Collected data
▬▬▬▬▬▬

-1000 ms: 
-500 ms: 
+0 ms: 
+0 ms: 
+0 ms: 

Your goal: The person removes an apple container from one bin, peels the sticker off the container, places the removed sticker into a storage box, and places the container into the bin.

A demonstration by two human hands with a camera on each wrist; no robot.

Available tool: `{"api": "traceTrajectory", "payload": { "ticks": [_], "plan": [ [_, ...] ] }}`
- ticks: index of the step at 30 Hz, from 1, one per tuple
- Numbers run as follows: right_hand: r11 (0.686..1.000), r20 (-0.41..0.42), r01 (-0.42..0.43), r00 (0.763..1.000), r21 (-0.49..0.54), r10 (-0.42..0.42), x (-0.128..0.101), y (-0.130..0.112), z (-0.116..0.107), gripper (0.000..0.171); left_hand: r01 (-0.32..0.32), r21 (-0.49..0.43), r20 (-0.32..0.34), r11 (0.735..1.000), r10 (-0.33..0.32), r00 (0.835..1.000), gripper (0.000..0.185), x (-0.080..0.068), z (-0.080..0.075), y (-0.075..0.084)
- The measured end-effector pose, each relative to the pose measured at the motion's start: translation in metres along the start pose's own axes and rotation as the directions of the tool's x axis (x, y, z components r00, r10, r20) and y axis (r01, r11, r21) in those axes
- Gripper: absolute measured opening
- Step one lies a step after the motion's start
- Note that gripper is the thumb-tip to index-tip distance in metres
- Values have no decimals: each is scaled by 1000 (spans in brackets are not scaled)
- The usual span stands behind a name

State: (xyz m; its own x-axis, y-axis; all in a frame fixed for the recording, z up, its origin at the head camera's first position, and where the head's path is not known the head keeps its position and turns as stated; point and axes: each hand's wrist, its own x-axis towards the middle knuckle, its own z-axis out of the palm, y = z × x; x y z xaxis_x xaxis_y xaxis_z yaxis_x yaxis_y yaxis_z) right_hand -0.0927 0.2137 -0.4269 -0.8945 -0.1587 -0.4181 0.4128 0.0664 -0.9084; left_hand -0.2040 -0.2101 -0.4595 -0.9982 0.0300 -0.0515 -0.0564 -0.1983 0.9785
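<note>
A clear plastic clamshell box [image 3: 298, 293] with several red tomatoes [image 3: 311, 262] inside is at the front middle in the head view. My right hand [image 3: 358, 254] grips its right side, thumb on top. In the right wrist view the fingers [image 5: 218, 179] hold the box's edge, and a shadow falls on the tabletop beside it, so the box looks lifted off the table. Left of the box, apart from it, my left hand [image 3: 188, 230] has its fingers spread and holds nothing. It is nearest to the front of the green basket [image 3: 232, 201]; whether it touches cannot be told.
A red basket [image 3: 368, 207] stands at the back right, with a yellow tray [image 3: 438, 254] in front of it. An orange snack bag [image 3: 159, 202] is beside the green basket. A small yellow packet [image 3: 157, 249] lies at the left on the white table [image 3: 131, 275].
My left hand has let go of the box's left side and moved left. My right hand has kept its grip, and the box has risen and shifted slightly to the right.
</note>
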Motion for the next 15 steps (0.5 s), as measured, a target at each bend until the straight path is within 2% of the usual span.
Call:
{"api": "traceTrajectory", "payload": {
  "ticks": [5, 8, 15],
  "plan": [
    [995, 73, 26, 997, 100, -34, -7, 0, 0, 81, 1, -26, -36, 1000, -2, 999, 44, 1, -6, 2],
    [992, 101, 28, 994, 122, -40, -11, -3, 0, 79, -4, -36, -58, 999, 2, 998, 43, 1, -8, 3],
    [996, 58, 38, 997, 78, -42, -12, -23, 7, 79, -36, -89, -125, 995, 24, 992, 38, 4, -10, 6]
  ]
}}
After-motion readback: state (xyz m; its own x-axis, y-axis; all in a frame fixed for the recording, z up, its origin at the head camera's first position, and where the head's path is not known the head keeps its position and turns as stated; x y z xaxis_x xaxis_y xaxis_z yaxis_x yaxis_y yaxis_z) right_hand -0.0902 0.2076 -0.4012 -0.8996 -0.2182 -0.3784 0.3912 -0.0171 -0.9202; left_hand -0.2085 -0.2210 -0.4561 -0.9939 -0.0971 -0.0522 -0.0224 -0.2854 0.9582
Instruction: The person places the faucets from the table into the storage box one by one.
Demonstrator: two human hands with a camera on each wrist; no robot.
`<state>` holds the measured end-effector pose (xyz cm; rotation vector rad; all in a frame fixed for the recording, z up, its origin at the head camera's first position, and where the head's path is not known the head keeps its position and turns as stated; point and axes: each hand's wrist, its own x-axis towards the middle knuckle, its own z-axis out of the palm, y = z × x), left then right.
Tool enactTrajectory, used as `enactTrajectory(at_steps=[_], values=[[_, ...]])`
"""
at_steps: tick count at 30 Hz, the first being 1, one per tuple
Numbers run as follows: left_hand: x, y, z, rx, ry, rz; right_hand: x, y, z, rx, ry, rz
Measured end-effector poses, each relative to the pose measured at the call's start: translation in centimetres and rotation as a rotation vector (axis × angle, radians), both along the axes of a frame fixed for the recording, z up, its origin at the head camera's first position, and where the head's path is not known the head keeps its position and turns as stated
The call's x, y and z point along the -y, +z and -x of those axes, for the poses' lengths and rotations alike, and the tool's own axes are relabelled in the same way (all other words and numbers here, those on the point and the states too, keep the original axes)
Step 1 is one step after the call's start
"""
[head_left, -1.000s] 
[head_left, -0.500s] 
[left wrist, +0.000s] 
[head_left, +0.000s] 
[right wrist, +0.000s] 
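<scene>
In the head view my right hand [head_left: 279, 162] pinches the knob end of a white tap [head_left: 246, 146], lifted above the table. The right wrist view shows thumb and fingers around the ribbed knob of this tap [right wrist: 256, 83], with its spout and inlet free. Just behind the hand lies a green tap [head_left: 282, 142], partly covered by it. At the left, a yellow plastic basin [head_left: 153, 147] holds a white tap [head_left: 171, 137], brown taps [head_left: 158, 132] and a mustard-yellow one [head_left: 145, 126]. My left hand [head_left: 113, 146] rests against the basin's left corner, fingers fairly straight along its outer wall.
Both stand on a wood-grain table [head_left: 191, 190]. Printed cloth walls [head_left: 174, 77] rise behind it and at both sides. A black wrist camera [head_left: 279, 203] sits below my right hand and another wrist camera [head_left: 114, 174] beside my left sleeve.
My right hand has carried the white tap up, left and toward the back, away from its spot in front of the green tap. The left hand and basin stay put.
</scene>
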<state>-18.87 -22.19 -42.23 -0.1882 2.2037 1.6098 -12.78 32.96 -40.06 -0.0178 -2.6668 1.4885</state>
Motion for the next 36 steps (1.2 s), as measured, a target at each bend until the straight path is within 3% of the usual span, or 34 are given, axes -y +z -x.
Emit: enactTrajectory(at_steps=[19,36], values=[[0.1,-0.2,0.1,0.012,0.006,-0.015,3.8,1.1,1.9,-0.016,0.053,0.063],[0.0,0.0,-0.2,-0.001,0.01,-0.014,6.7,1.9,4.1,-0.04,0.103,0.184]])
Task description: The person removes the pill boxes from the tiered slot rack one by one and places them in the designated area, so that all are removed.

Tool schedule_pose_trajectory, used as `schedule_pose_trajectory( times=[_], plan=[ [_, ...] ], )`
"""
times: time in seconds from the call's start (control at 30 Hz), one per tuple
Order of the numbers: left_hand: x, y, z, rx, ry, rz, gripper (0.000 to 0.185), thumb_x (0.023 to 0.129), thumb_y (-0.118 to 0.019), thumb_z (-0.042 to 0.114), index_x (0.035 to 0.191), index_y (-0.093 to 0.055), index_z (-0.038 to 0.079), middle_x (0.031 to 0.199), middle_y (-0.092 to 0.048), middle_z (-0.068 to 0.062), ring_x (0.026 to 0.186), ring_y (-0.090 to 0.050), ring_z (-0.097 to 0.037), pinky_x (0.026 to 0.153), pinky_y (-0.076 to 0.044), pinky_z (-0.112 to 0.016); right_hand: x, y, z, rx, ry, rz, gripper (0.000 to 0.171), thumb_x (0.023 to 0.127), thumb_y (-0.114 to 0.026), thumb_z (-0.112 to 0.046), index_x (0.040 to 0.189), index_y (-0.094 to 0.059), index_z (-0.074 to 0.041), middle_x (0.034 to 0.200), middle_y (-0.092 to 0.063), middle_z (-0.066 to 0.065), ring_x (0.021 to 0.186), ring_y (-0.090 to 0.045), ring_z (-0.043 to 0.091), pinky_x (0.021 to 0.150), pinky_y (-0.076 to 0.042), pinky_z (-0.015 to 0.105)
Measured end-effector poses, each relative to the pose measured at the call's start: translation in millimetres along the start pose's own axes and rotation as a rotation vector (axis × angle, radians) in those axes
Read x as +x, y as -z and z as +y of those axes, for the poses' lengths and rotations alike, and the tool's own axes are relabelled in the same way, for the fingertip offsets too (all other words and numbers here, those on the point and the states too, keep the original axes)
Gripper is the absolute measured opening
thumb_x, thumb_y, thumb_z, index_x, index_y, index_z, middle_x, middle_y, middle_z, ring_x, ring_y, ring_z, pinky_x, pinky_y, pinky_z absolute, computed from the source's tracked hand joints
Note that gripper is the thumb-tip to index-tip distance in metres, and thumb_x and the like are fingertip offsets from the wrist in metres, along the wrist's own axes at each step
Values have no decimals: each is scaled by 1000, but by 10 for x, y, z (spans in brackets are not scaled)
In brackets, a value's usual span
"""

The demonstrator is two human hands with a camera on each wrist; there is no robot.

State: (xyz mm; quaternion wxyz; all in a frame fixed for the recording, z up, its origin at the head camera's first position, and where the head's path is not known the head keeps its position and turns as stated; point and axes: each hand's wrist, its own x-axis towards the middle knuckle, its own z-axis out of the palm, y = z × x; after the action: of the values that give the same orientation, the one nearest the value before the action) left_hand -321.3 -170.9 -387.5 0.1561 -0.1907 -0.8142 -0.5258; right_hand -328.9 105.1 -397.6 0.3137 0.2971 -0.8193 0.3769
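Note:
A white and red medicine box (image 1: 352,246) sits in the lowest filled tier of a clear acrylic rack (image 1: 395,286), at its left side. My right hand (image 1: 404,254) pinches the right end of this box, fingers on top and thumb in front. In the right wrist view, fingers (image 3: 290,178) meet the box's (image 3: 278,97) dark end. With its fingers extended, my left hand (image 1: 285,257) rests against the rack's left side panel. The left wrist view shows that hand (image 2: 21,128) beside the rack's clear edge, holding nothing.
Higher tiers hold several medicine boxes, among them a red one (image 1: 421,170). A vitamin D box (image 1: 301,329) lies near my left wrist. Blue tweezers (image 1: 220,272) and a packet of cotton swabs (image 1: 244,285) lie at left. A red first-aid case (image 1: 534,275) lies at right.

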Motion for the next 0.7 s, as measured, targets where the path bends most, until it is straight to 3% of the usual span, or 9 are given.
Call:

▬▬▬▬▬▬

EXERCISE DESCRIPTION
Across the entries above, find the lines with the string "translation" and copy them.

RESULT OF THIS TASK
- The measured end-effector pose, each relative to the pose measured at the motion's start: translation in metres along the start pose's own axes and rotation as the directions of the tool's x axis (x, y, z components r00, r10, r20) and y axis (r01, r11, r21) in those axes
Measured end-effector poses, each relative to the pose measured at the call's start: translation in centimetres and rotation as a rotation vector (axis × angle, radians), both along the axes of a frame fixed for the recording, z up, its origin at the head camera's first position, and where the head's path is not known the head keeps its position and turns as stated
Measured end-effector poses, each relative to the pose measured at the call's start: translation in millimetres along the start pose's own axes and rotation as a rotation vector (axis × angle, radians) in those axes

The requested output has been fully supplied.